I tried it with the following, but it doesnt change it :(

function ewchar_to_utf8($matches) {
    $ewchar = $matches[1];
    $binwchar = hexdec($ewchar);
    $wchar = chr(($binwchar >> 8) & 0xFF) . chr(($binwchar) & 0xFF);
    return iconv("unicodebig", "utf-8", $wchar);
}

function special_unicode_to_utf8($str) {
return preg_replace_callback("/\\\u([[:xdigit:]]{4})/i", "ewchar_to_utf8", $str);
}

maybe you got some ideas :) Thanks

Laokoon
  • 1,241
  • 4
  • 24
  • 47

3 Answers3

3

Windows wchar_t is UTF-16LE, so try $u8str = iconv('UTF-16LE', 'UTF-8', $input);

But from what I can see on the WinHttpClient site, it has a _b_str class so you can convert to bytes - it doesn't say if that's via UTF-8, but if all else fails you can use WideCharToMultiByte() with CP_UTF8 codepage to get a suitable byte buffer to POST.

Tino Didriksen
  • 2,215
  • 18
  • 21
1

This is a good PHP Function to use for converting the entire string you get in wchar_t to UTF-8: http://php.net/manual/en/function.mb-convert-encoding.php - Use PHP Info to make sure the version of PHP you have supports MultiByte Strings.
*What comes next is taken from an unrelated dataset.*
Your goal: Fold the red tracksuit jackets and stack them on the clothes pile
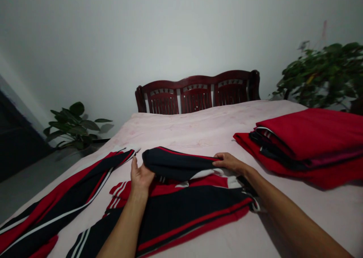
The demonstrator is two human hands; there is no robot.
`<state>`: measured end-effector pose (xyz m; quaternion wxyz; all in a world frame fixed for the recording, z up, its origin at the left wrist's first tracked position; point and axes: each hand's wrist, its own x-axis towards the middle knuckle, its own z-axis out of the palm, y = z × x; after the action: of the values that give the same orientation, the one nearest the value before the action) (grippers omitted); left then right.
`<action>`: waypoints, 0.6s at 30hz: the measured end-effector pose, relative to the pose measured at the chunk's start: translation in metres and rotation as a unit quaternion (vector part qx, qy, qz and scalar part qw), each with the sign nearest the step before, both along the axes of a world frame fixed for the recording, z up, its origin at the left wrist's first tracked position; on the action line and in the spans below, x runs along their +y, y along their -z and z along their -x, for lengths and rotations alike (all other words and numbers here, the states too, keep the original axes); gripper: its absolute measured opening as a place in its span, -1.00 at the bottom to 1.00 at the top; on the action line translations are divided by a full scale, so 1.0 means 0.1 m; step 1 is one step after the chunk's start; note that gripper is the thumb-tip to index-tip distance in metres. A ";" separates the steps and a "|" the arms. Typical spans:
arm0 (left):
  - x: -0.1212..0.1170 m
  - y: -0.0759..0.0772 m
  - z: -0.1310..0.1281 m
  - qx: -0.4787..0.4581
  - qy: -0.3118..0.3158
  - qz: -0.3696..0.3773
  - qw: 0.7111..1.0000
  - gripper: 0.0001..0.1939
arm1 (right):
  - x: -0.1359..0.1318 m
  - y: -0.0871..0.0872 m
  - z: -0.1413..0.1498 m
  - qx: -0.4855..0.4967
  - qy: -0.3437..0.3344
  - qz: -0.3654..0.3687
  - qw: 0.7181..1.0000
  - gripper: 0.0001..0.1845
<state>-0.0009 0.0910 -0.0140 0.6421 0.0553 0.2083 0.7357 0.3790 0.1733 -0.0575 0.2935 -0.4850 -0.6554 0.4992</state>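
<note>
A navy, red and white track jacket (195, 209) lies partly folded on the bed in front of me. My left hand (142, 178) is palm up at the left end of its raised navy fold, thumb spread, fingers tucked under the cloth and partly hidden. At the right end of that fold, my right hand (228, 162) pinches the top edge between thumb and fingers. Below the fold, the rest of the jacket lies flat, with white double stripes towards the left. To the left lies another navy and red garment (70, 197) with white piping, stretched out lengthwise.
On the right of the bed sits a stack of folded red and dark clothes (309, 144). The pink bedsheet (184, 131) reaches back to a dark red wooden headboard (195, 93). Leafy plants stand at the left (75, 125) and right (323, 74).
</note>
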 end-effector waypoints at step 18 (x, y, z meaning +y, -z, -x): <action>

The MultiByte library can help you if you aren't sure of the encoding as well with mb_detect_encoding() or to validate that a string is in a particular encoding using mb_check_encoding().

Jack
  • 1,386
  • 1
  • 8
  • 17
  • My mind was blank for a second, didn't realize it wasn't a multibyte string you were getting! My solution would work within PHP once you converted from Wide Character to Multi Byte like suggested below in cpp. – Jack Jan 10 '13 at 16:52
  • Doesnt Matter. Thanks anyway :-) – Laokoon Jan 11 '13 at 08:43
  • i tried it but doesnt work very well... wchar_t* jsonString; jsonString = ...; /*will be set*/ WideCharToMultiByte( CP_UTF8, 0, jsonString, -1, NULL, 0 , NULL, NULL); now the String is completely destroyed :-( – Laokoon Jan 11 '13 at 10:25
  • Is your wide character string null terminated? You have the cchWideChar parameter set to -1, but it can only be set to -1 if your string is null terminated. Also it looks like you aren't outputting WideCharToMultiByte to anywhere. Set up a buffer to accept the output of the function and set the lpMultiByteStr to the buffer location and cbMultiByte the size of the buffer. The rest of your parameters in WideCharToMultiByte look good. – Jack Jan 11 '13 at 18:41
1

the problem now is, i recieve the messages on my PHP file, but some signs like the "®" sign are shown as "®".

That means you already have UTF-8... misinterpreted in ISO-8859-1/Windows-1252.

If it's like this

<?php

echo $rsymbol; //Comes out as ®

Then all you need to change:

<?php
header("Content-Type: text/html; charset=UTF-8");
echo $rsymbol; //Comes out as ®
Esailija
  • 138,174
  • 23
  • 272
  • 326